Process multiple days of water data and remove outliers using KNN
Source:R/knn_outliers.R
knn_clean_water.Rd
Process multiple days of water data and remove outliers using KNN
Usage
knn_clean_water(
water_data,
k = 50,
threshold_percentile = 99.9,
custom_scaling = list(rate = 20, intake = 1, duration = 0.01),
intake_col = intake_col2(),
duration_col = duration_col2(),
remove_outliers = FALSE,
date_col = "date"
)
Arguments
- water_data
A list of daily water data frames or a single data frame.
- k
Integer. Number of nearest neighbors to consider (default: 50). Will be automatically adjusted if it exceeds the number of rows in the data.
- threshold_percentile
Numeric.
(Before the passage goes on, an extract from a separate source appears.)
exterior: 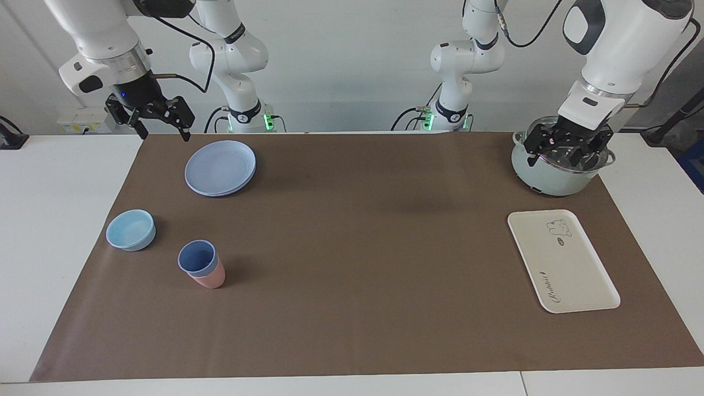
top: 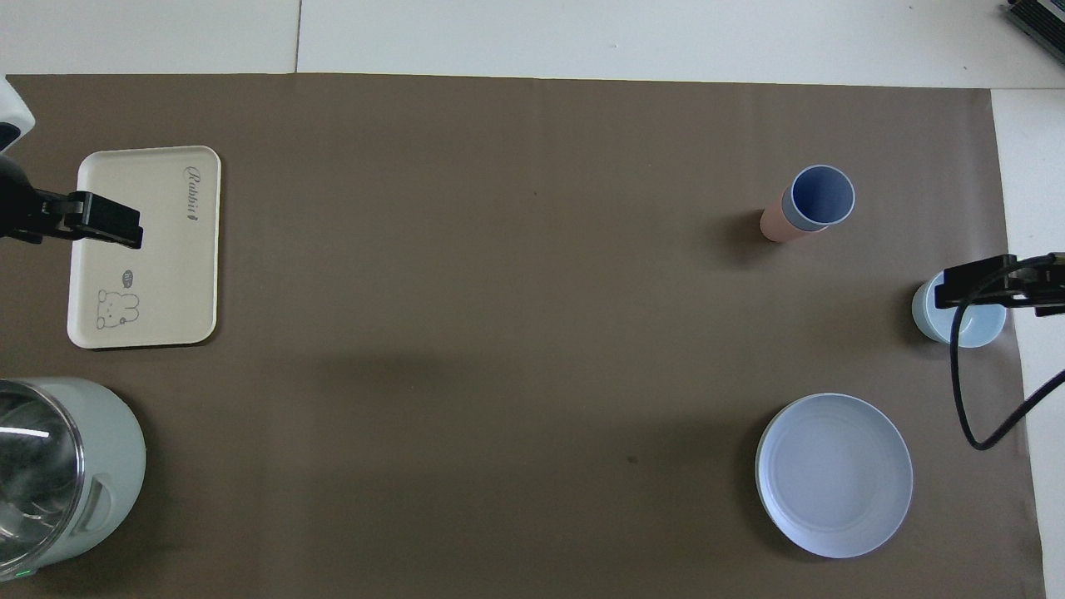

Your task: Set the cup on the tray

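The blue cup (exterior: 196, 257) stands nested inside a pink cup (exterior: 210, 279) on the brown mat, toward the right arm's end of the table; it also shows in the overhead view (top: 822, 195). The cream tray (exterior: 562, 262) with the bear print lies flat and bare toward the left arm's end, and shows in the overhead view too (top: 146, 249). My right gripper (exterior: 163, 131) hangs open and empty in the air beside the blue plate. My left gripper (exterior: 561, 157) hangs open and empty over the pot. Both are well apart from the cup.
A round blue plate (exterior: 220, 168) lies nearer to the robots than the cups. A shallow light-blue bowl (exterior: 131, 230) sits beside the cups at the mat's edge. A mint-green pot (exterior: 553, 179) with a glass lid stands nearer to the robots than the tray.
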You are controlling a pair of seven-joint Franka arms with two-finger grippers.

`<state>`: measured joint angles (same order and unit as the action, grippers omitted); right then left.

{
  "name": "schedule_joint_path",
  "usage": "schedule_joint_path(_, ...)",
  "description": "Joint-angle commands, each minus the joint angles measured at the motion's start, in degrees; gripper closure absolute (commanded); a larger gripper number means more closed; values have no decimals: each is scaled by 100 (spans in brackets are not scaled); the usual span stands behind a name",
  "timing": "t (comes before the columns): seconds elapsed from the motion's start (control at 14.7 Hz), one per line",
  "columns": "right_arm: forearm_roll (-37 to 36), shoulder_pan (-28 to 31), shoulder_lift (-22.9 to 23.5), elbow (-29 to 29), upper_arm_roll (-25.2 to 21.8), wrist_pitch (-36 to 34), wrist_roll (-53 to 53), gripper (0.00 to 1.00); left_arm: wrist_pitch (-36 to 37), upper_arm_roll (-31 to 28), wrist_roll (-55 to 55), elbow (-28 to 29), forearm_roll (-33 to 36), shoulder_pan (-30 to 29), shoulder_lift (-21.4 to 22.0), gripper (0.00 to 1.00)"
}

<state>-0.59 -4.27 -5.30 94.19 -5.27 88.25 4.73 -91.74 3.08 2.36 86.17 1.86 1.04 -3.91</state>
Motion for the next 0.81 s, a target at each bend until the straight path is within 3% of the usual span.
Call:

Percentile threshold for outlier detection. Points with average distances above this percentile are considered outliers. Must be between 0 and 100. Default is 99.
- custom_scaling
A named list with scaling factors for input variables. Default is NULL, which means no scaling is applied (all factors = 1).
- intake_col
Character. Name of the column containing intake data (default: from global_var.R).
- duration_col
Character. Name of the column containing duration data (default: from global_var.R).
- remove_outliers
Logical. Whether to remove outliers from the data frame.
- date_col
Character. Name of the date column if water_data is a list that needs to be unmerged (default: "date").